Work to complete - From the first line to the last, print the data exactly as written.

---------- Data excerpt

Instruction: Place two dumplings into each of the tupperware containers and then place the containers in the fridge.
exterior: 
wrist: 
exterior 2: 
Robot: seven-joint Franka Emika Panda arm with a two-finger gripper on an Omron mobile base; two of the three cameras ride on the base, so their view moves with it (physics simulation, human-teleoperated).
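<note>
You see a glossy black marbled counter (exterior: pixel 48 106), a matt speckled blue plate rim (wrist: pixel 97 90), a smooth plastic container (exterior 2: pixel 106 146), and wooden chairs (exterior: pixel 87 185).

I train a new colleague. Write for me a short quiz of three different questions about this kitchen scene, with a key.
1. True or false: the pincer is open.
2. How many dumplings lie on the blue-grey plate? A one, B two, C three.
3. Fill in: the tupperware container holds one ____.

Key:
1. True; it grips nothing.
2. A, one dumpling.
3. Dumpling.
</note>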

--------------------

Response to the task -
Instruction: Place two dumplings into each of the tupperware containers and then place the containers in the fridge.
exterior: 
wrist: 
exterior 2: 
Robot: seven-joint Franka Emika Panda arm with a two-finger gripper on an Omron mobile base; two of the three cameras ride on the base, so their view moves with it (physics simulation, human-teleoperated).
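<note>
You see a glossy black marbled counter (exterior: pixel 48 106), a matt speckled blue plate rim (wrist: pixel 97 90), a smooth plastic container (exterior 2: pixel 106 146), and wooden chairs (exterior: pixel 87 185).

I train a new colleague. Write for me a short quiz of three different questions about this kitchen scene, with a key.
1. True or false: the pincer is open.
2. How many dumplings lie on the blue-grey plate? A one, B two, C three.
3. Fill in: the tupperware container holds one ____.

Key:
1. True; it grips nothing.
2. A, one dumpling.
3. Dumpling.
</note>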

This exercise has now been fully answered.